▶ WHAT THE EXERCISE ASKS: Out of the listing below, copy every line that carries the string "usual".

------ RECORDED DATA

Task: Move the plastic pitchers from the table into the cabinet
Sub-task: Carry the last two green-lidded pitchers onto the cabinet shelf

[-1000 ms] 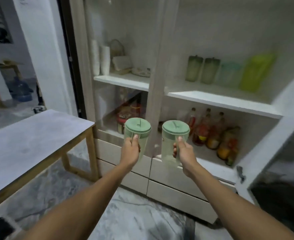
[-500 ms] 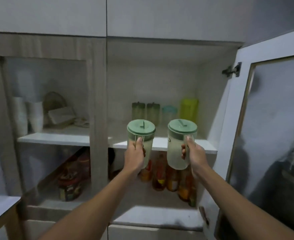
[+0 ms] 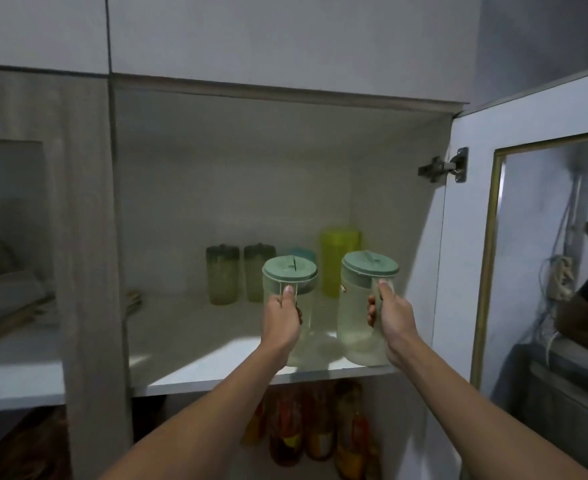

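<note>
I hold two clear plastic pitchers with pale green lids, one in each hand, by their handles. My left hand (image 3: 282, 317) grips the left pitcher (image 3: 290, 271) and my right hand (image 3: 391, 315) grips the right pitcher (image 3: 358, 306). Both pitchers stand upright over the front part of the white cabinet shelf (image 3: 216, 344), at or just above its surface. I cannot tell whether their bases touch it.
At the back of the shelf stand two dark-lidded jars (image 3: 222, 273), a teal-lidded container (image 3: 299, 255) and a yellow-green pitcher (image 3: 337, 258). The cabinet door (image 3: 472, 237) stands open on the right. Bottles (image 3: 316, 427) fill the shelf below. A wooden divider (image 3: 88, 237) bounds the left.
The view has moved closer and higher on the cabinet. Both hands have carried the pitchers forward and up, from in front of the shelf edge to over the shelf.
</note>
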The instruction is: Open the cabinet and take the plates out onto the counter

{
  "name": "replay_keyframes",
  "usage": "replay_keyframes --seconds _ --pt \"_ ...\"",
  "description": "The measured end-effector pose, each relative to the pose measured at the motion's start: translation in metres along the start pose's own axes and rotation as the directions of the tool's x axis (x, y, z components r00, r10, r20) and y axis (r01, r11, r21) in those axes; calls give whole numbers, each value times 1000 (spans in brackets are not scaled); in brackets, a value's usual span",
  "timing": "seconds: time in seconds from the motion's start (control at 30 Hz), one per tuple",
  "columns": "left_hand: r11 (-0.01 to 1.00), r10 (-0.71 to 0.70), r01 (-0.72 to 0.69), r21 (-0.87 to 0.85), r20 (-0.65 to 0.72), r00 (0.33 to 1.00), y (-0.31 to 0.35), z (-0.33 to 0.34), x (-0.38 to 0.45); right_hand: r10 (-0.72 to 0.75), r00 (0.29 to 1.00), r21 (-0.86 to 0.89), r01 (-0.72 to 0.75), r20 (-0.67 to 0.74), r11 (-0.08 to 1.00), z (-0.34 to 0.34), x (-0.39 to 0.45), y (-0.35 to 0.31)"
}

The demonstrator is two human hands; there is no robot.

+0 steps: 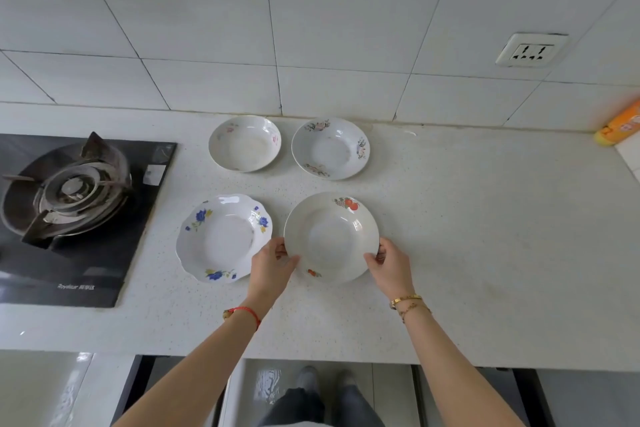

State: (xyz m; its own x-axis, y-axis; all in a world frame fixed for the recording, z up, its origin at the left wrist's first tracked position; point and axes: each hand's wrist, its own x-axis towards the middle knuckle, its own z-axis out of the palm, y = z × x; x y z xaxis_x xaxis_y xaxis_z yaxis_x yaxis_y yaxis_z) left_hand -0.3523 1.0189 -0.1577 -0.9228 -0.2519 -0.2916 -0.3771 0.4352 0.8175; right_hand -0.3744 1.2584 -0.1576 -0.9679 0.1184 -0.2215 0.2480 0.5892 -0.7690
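Both hands hold the round white fruit-printed plate (331,237) on the pale speckled counter (485,236), right of the black gas stove (74,215): left hand (272,265) and right hand (389,265) pinch its near rim. Three more floral white plates lie between it and the stove.

Home kitchen: gas hob (69,191), tiled wall (311,28).

The gas burner (65,191) runs off the left edge, and the orange package (621,125) is cut by the right edge, its print too blurred to read. Below the counter (485,253), the cabinet (145,388) front is mostly hidden by the forearms and the bottom edge.
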Motion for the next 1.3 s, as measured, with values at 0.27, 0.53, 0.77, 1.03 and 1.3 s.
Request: replay_keyframes --seconds 0.27,0.53,0.77,1.03,1.3 --pt "1000 -3 4 18 -27 1000 -5 7 5 -7 1000 -10 7 31 1000 0 7 1" --pt "998 9 -7 59 -40 999 0 8 2 -23 997 -68 27 68 997 -4 13 3" --pt "995 17 -13 96 -45 999 2 8 1 -42 996 -92 49 78 995 -5 12 4" --pt "993 18 -13 116 -37 999 4 8 -3 -36 997 -94 43 72 995 -4 8 0" --pt "968 40 -32 248 -29 999 10 1 -3 -3 996 -165 17 87 986 -11 10 -2"
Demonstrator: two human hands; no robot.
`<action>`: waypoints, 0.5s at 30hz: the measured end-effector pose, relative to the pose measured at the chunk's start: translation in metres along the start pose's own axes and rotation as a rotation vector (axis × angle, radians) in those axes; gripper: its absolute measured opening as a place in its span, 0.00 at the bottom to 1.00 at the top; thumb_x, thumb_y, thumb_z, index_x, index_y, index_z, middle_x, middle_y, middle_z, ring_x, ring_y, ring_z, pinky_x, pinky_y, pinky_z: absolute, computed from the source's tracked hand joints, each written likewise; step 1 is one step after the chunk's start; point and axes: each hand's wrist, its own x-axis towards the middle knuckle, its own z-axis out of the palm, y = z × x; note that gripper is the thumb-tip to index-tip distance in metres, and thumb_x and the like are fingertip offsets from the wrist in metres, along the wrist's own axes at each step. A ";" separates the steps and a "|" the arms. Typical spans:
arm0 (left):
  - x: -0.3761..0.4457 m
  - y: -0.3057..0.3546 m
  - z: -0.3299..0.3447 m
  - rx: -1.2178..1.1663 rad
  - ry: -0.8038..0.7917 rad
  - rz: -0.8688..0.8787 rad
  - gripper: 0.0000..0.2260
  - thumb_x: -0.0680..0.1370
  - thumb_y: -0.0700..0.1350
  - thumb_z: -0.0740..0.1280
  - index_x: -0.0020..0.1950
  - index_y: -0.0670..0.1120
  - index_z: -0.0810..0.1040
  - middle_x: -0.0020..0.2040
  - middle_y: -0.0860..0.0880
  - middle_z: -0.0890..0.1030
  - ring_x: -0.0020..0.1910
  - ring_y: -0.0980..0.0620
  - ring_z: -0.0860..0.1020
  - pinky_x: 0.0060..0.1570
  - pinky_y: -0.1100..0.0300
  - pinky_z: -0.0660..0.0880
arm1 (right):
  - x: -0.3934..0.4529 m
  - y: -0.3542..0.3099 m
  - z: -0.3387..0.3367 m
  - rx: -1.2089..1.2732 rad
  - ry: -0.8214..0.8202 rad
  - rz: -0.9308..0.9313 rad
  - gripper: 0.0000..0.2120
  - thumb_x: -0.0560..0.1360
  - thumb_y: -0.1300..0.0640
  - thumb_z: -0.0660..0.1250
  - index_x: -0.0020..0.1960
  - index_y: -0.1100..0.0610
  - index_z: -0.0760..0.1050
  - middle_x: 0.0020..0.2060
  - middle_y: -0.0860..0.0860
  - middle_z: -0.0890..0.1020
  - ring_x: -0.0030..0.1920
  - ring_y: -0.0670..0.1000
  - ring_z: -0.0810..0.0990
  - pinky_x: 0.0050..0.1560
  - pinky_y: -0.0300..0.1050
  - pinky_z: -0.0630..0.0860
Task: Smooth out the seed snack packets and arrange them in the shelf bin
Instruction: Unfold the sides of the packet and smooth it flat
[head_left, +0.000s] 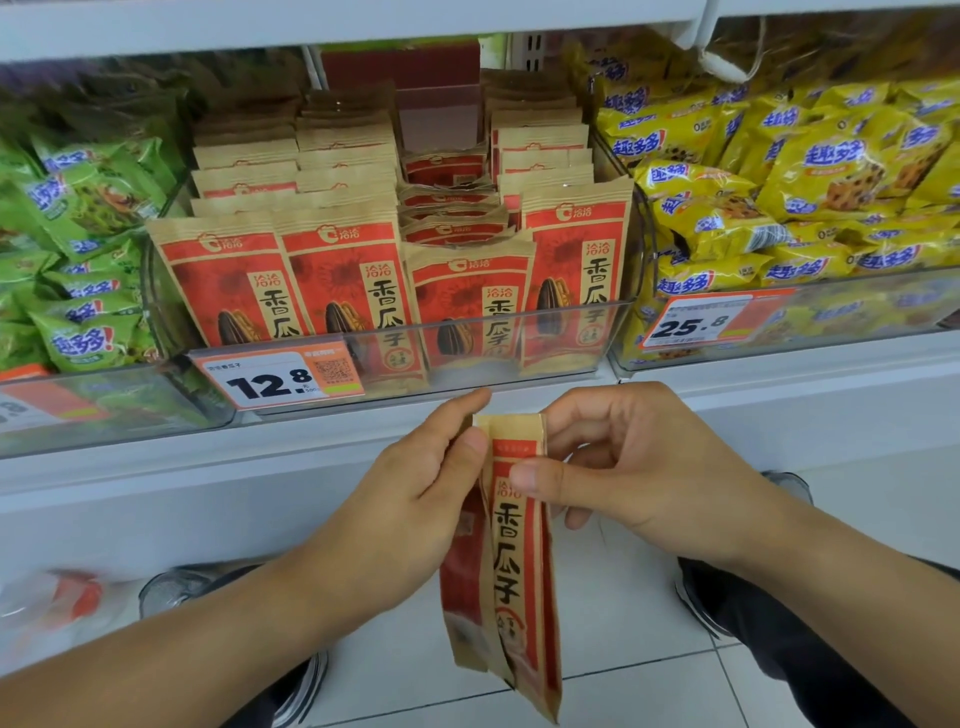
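A red and kraft-brown seed packet (511, 566) hangs edge-on in front of the shelf, below the bin. My left hand (421, 467) pinches its upper left edge between thumb and fingers. My right hand (623, 462) pinches the upper right side with the thumb on the front. The clear shelf bin (519, 325) above holds several rows of the same seed packets (343, 280) standing upright. The third row (457, 223) sits lower, with crumpled packets leaning behind its front packet.
Green snack bags (78, 249) fill the bin on the left and yellow snack bags (810, 197) the bin on the right. Price tags reading 12.8 (275, 382) and 25.8 (696, 322) hang on the bin fronts. White tiled floor, my knees and shoes lie below.
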 end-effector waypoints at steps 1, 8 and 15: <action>0.000 0.001 0.001 -0.009 0.001 0.006 0.23 0.76 0.60 0.54 0.71 0.64 0.66 0.52 0.65 0.82 0.55 0.68 0.78 0.53 0.74 0.73 | 0.000 -0.001 -0.001 0.003 0.003 -0.001 0.05 0.70 0.61 0.76 0.43 0.57 0.82 0.40 0.58 0.86 0.35 0.54 0.82 0.34 0.42 0.78; 0.000 0.008 0.003 -0.051 0.013 0.039 0.28 0.71 0.61 0.62 0.72 0.68 0.61 0.55 0.64 0.79 0.56 0.64 0.79 0.54 0.59 0.80 | 0.000 -0.001 -0.003 -0.008 0.055 0.042 0.04 0.71 0.61 0.75 0.45 0.60 0.83 0.40 0.62 0.85 0.37 0.60 0.82 0.36 0.45 0.80; -0.002 0.007 0.001 0.034 -0.165 0.025 0.35 0.71 0.56 0.70 0.72 0.72 0.55 0.58 0.69 0.78 0.57 0.66 0.78 0.54 0.62 0.79 | 0.003 -0.002 -0.008 0.095 0.178 0.105 0.02 0.75 0.63 0.72 0.47 0.62 0.82 0.41 0.61 0.86 0.42 0.61 0.86 0.44 0.53 0.85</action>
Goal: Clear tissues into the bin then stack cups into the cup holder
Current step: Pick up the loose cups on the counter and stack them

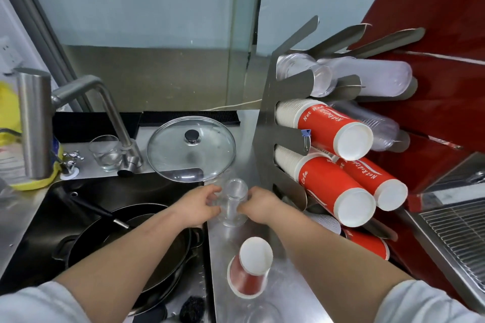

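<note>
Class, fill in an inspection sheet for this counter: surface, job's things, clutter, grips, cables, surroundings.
Surface: steel counter, beside a sink holding pans.
Job's things: clear cup upside down in both hands; red cup upside down nearer; cup holder with stacks. No tissues or bin seen.
Clutter: glass lid, glass.
Grips: left hand and right hand on the clear cup.
Cables: white cable by wall.
Surroundings: tap, red machine.

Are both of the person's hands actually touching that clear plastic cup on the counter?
Touching. The head view shows the left hand and the right hand with fingers pressed against opposite sides of the upside-down clear cup.
</note>
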### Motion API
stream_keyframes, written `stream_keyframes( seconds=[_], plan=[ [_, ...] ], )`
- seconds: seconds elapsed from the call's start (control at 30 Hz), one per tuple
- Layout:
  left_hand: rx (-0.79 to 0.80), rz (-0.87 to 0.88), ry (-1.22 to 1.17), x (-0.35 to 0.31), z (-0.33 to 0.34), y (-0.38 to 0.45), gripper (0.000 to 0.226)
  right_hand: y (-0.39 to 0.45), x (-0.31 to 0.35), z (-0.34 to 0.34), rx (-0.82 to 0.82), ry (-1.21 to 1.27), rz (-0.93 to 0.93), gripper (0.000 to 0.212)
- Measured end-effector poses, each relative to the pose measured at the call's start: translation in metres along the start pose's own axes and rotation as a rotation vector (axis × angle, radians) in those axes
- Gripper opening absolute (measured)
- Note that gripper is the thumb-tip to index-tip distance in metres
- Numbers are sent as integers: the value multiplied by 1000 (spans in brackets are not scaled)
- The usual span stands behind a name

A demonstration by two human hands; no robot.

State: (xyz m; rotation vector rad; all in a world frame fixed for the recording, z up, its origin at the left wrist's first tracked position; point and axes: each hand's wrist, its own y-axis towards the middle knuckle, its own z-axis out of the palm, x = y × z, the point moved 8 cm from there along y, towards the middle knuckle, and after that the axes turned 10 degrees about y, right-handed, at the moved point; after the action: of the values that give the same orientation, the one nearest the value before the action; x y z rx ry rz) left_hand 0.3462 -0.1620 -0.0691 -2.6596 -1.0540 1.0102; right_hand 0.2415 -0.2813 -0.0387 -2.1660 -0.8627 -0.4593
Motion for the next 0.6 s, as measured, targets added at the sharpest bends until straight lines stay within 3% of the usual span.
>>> stream_keyframes(
  seconds=[0.17,0.3,0.47,0.6],
  plan=[
    [77,34,85,-10,-29,-28,40,-31,8,-13,8,-35,-61,20],
    [53,172,256,-51,-54,-59,24,-88,18,-27,106,-70,-168,20],
    [85,432,367,-134,-47,-106,29,-156,-18,-71,75,-81,-257,30],
    [114,619,466,-194,-13,-125,34,-187,-71,-97,65,102,-215,32]
  ],
)
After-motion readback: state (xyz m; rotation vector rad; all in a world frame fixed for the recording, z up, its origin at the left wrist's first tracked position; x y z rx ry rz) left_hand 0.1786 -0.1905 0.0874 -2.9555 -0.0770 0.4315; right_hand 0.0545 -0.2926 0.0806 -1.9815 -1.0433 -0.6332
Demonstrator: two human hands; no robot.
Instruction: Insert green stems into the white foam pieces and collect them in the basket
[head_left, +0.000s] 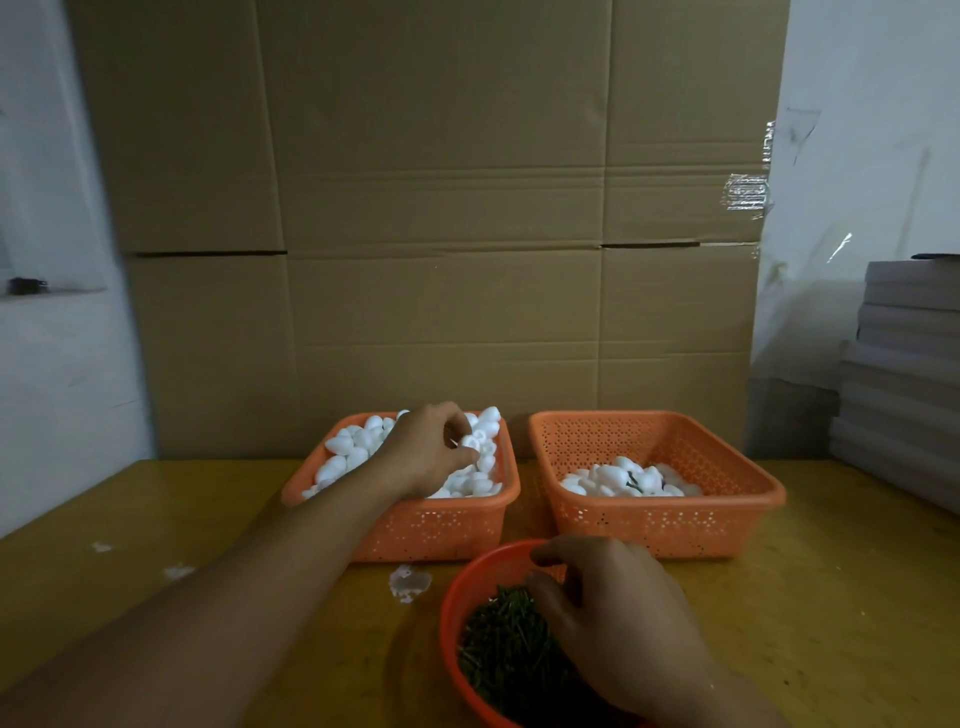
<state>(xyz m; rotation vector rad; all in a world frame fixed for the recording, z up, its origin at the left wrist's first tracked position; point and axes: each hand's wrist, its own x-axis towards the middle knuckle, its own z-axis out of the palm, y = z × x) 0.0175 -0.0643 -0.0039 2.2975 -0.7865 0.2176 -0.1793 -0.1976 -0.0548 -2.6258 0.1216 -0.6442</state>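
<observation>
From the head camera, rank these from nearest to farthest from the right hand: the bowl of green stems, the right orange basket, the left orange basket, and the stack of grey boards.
Measured from the right hand:
1. Bowl of green stems, directly under the hand.
2. Right orange basket, just beyond it.
3. Left orange basket, ahead and to the left, where the left hand reaches.
4. Stack of grey boards, far right edge.

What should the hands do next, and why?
Probably lift the left hand out of the left basket with the white foam piece it pinches, while the right hand picks one green stem from the red bowl. Foam and stem are apart, so they must meet before the stem goes in.
</observation>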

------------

▶ RESPONSE:
  "description": "The measured end-effector pose, each relative to the pose measured at the motion's start: translation in metres along the start pose's own axes and rotation as the directions of the tool's x axis (x, y, z components r00, r10, r20) and y axis (r01, r11, r21) in those axes; calls give whole numbers, each value times 1000 (spans in brackets are not scaled); in brackets, a value's usual span",
- The usual span stands behind a name
Motion for the next 0.6 s, as measured, targets added at the sharpest bends until straight lines stay within 3% of the usual span.

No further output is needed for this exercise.